スウィトナー&シュターツカペレ・ドレスデンによるマーラーの≪巨人≫を聴いて

スウィトナー&シュターツカペレ・ドレスデン(SKD)によるマーラーの≪巨人≫(1962年録音)を聴いてみました。
NML(ナクソス・ミュージック・ライブラリー)に収蔵されている音盤での鑑賞になります。

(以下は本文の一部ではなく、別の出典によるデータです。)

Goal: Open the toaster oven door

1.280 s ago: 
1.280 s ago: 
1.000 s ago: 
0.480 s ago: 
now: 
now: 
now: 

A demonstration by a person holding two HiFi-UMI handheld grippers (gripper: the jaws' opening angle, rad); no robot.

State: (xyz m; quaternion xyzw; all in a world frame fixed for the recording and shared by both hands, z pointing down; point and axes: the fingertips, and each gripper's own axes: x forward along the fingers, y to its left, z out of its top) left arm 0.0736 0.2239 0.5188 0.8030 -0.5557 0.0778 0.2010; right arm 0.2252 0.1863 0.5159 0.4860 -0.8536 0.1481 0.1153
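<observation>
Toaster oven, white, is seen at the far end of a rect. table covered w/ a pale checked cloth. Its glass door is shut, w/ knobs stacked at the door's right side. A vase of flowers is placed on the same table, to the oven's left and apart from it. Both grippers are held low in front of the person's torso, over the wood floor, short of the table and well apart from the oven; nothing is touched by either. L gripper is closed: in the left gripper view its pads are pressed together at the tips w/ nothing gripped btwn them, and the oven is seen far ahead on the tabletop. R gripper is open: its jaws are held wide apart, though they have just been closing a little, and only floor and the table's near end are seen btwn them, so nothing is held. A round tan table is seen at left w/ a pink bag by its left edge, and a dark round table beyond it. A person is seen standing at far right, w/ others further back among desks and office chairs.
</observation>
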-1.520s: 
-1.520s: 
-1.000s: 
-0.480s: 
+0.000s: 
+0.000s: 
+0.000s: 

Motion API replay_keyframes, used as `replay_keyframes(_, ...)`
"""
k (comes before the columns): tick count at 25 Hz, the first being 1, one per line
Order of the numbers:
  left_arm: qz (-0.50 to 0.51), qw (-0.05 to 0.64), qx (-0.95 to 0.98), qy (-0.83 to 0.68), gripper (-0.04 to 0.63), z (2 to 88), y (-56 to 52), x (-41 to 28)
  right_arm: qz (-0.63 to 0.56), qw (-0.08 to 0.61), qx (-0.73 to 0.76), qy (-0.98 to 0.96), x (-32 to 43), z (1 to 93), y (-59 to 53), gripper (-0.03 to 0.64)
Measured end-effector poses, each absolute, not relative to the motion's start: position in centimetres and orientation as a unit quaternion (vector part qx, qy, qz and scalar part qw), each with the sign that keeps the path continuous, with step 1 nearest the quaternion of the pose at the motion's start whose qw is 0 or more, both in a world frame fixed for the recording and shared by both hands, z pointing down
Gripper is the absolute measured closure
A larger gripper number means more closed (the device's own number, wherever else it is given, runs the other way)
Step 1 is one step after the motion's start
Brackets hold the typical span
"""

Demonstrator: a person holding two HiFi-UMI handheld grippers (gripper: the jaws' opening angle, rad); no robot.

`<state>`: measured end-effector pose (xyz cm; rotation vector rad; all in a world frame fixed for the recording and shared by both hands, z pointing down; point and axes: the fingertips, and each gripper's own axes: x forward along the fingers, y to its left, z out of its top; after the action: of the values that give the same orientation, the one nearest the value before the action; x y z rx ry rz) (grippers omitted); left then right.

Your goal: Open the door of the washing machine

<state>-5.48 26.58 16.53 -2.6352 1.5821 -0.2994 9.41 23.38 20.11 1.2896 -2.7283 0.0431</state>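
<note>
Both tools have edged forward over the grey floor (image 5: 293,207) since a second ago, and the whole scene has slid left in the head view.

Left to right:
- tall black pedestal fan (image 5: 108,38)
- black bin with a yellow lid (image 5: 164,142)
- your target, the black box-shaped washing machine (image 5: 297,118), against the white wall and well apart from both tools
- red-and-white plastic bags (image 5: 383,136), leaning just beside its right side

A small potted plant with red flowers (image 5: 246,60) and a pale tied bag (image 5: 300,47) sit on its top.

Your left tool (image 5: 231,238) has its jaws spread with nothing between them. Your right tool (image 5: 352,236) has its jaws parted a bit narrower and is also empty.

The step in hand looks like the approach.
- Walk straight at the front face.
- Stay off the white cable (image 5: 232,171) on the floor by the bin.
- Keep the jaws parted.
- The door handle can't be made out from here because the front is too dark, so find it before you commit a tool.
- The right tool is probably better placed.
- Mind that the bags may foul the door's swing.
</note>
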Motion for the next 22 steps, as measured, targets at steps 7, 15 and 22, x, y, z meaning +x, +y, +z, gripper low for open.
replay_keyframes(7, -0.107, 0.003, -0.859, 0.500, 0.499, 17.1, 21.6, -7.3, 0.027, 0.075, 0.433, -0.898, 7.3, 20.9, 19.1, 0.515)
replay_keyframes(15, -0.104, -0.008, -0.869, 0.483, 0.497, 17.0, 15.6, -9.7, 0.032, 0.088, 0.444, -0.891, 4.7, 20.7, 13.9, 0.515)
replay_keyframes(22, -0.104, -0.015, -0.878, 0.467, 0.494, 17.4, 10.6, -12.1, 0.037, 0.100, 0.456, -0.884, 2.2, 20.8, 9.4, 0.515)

こけおどしな表現が全く見当たらない、真摯な演奏が繰り広げられています。
音楽づくりが堅固で、構成力の高さが感じられます。その一方で、スッキリとした佇まいをしている。情念的であったり、ドロドロしていたり、粘り気を伴っていたり、といったことはなく、清々しさが感じられ、清潔感に満ちている。そして、格調の高い音楽が鳴り響くこととなっている。
しかも、生気に富んでいます。過度にはしゃぎ回るようなことは皆無でありつつも、とても快活で明朗な音楽が響き渡っている。そのことがまた、若きマーラーの手による作品に織り込まれている青春像を、明瞭かつ清浄な形で描き出してくれていると言いたい。
更には、最終楽章では、必要十分に劇的な音楽が奏で上げられている。
そこに添えられているSKDのピュアで、かつ、キリっとした表情を湛えている美音がまた、堪らなく魅力的であります。派手さはないものの、艶やかな響きをしている。そして、とても冴え冴えとしていて、凛としてもいる。

スウィトナーによるマーラーも、SKDによるマーラーも、音盤の数は少ないように思います。そういう意味では、貴重な記録である訳ですが、ただ単に貴重なだけではない、聴き応えの十分な、頗る素敵な演奏になっています。
あまり話題に上ることの多くない音盤だと言えるかもしれません。それだけに、多くの音楽愛好家にお薦めしたい、とても魅力的な≪巨人≫であります。